**STORED DATA**
++++++

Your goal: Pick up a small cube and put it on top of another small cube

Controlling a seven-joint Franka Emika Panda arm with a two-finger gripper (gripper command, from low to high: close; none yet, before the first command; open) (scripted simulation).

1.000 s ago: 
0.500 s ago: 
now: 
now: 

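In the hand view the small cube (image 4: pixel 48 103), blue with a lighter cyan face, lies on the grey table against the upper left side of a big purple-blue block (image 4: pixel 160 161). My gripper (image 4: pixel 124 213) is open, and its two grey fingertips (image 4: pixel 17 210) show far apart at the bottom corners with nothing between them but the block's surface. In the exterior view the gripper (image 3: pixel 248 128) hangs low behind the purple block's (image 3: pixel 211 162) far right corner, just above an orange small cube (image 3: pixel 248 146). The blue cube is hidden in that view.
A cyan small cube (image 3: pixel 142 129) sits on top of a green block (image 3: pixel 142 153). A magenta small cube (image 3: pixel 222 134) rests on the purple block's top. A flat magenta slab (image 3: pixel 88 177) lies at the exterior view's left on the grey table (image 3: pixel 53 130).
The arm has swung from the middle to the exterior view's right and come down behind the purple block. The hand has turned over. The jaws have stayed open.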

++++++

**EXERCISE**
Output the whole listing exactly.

**RESULT OF THIS TASK**
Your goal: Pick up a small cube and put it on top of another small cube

Controlling a seven-joint Franka Emika Panda arm with a two-finger gripper (gripper command, from low to high: close; none yet, before the first command; open) (scripted simulation).

1.000 s ago: 
0.500 s ago: 
now: 
now: 

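In the hand view the small cube (image 4: pixel 48 103), blue with a lighter cyan face, lies on the grey table against the upper left side of a big purple-blue block (image 4: pixel 160 161). My gripper (image 4: pixel 124 213) is open, and its two grey fingertips (image 4: pixel 17 210) show far apart at the bottom corners with nothing between them but the block's surface. In the exterior view the gripper (image 3: pixel 248 128) hangs low behind the purple block's (image 3: pixel 211 162) far right corner, just above an orange small cube (image 3: pixel 248 146). The blue cube is hidden in that view.
A cyan small cube (image 3: pixel 142 129) sits on top of a green block (image 3: pixel 142 153). A magenta small cube (image 3: pixel 222 134) rests on the purple block's top. A flat magenta slab (image 3: pixel 88 177) lies at the exterior view's left on the grey table (image 3: pixel 53 130).
The arm has swung from the middle to the exterior view's right and come down behind the purple block. The hand has turned over. The jaws have stayed open.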

The response to this exercise is finished.